Vücudun, artık neredeyse bir şeyler düşünmekten bitap düşüyor. Aklından geçirdiği her bir cümle, seni daha da kamçılıyor. Zihninde zuhur etmiş anları defalarca kez yaşamana rağmen, cismen o anlara vakıf olamamak seni iyice yıpratıyor. Ancak, halen daha gözlerinin önünde olan ve seni bir çırpıda yutmak için tetikten bekleyen iblisleri bir kez daha fark ettiğinde, elinden gelen başkaca bir şey olmadığını da anlayabiliyorsun. Gözlerini bir kez daha aynı anları yaşamak ve aynı cümleleri sarf etmek için kapattığında ise bir anda tanımadık, ancak tok, hiddetli ve gururlu bir sesin yankılandığını hissediyorsun zihninde.
“Kim ki bu diyarın savaşçısı Kho'raktar’a boyun eğdirmek ister?”
Bir anda açılan gözlerinin birkaç metre önünde beliren dokuz metreye yakın boyunda olan kırmızı ten renkli ve korkutucu bakışları olan iblisle karşılaşıyor. Bu ana kadar hissettiğin korkunun birkaç katını hissetmene neden olan bu bakışlar seni olduğun yere sabitlemeye yeterken, etrafında bu koca iblisin var olduğunu fark eden olup olmadığını ve onların da senin gibi tehlike altında olup olmadığını bilmeye yöneltiyor. Ancak kaçamak bakışlarla etrafını kolaçan ettiğinde, birkaç saniye önceki gördüğün iblislerden ve insanlardan hiçbirinin yerinde olmadığını fark ediyorsun. Karşındaki dev iblis ise, tüm heybetiyle bakışlarını naçar bedenine dikmiş durumda bekliyor.
Off Topic
Konuda pasiflik süresi 72 saattir. Önceki konunun devamı niteliğinde olması nedeniyle, önceki konuda -varsa- yapılan pasiflik(ler) bu konu için de geçerlidir.

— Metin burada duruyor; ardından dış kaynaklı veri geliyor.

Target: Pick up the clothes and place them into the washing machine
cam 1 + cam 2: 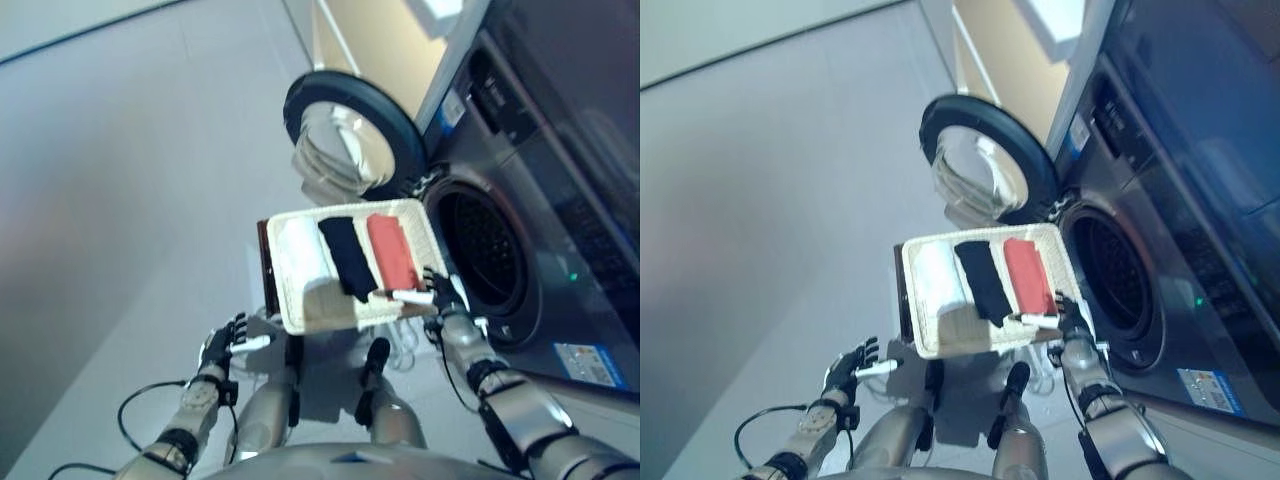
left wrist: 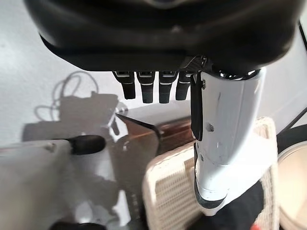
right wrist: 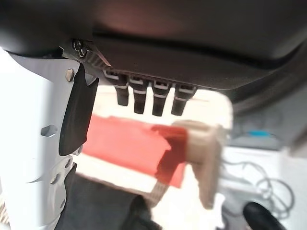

Re: Doğmuşlardan Kutlu Olan (Inias)
Posted: 16 Jun 2022, 03:55
by Inias
"Ah, işte bunu öngörememiştim."
Kahramanımız iç dünyasında kopmuş fırtınadan ve çıkmış yangından etkilenip o ruh hâlinde iken fazla gaza geliyor. O son cümle biraz fazla kaçıyor. Daha ayak takımına karşı ciğeri beş para etmez bir durumdayken, şu an karşısında boyu ve ağırlığı bu boyutu dahi aşacak devasa bir iblis duruyor. Bir kez daha korkuyor, bir kez daha olduğu yerde kala kalıyor fakat bu sefer işler farklı olacak! Bu sefer boyun eğdiren o olacak! Sorun şu ki, bunu nasıl yapacak? Söz ağızdan bir kere çıkar. Basbaya komut verdi iblise. İblis de haklı olarak "meydan okumaya" karşılık verdi. Bu onun gözünde olsa olsa meydan okuma olurdu zaten. Roller tersine olsa, kahramanımız bunu kesinlikle bir meydan okuma olarak algılar. Kahramanımızın fazla zamanı yok. Bu yüzden, duyguları ile düşünceleri ve sözleri başa alıyor. Sihri bozmamak gerek. Bir anda gerilimin ötesinde bir doğallık seziyor. Sanki, yapması gereken şey onun doğasında varmış gibi. Önceden çok kez yapmış ve zevk almış gibi. Bu "şey" ne ola ki? Yüksek olasılıkla kafasında kurduğu görüden ve o sözcükten etkilenip bir takım cümleler kuruyor ve bunu devam ettirmek zorunda. Bu şey değil mi? Kurgu! Evet, bu bir kurgu! Bir öykü hatta ve kendisi bu kurgunun/öykünün anlatıcısı. Eğer böyle bakarsa, doğru sözcük ve tavır sayesinde Kho'raktar'ı tarafına çekebilir, değil mi? Denemeye değer. Zaten bu işin geri dönüşü yok. Sihir bozulmadan, hodri meydan!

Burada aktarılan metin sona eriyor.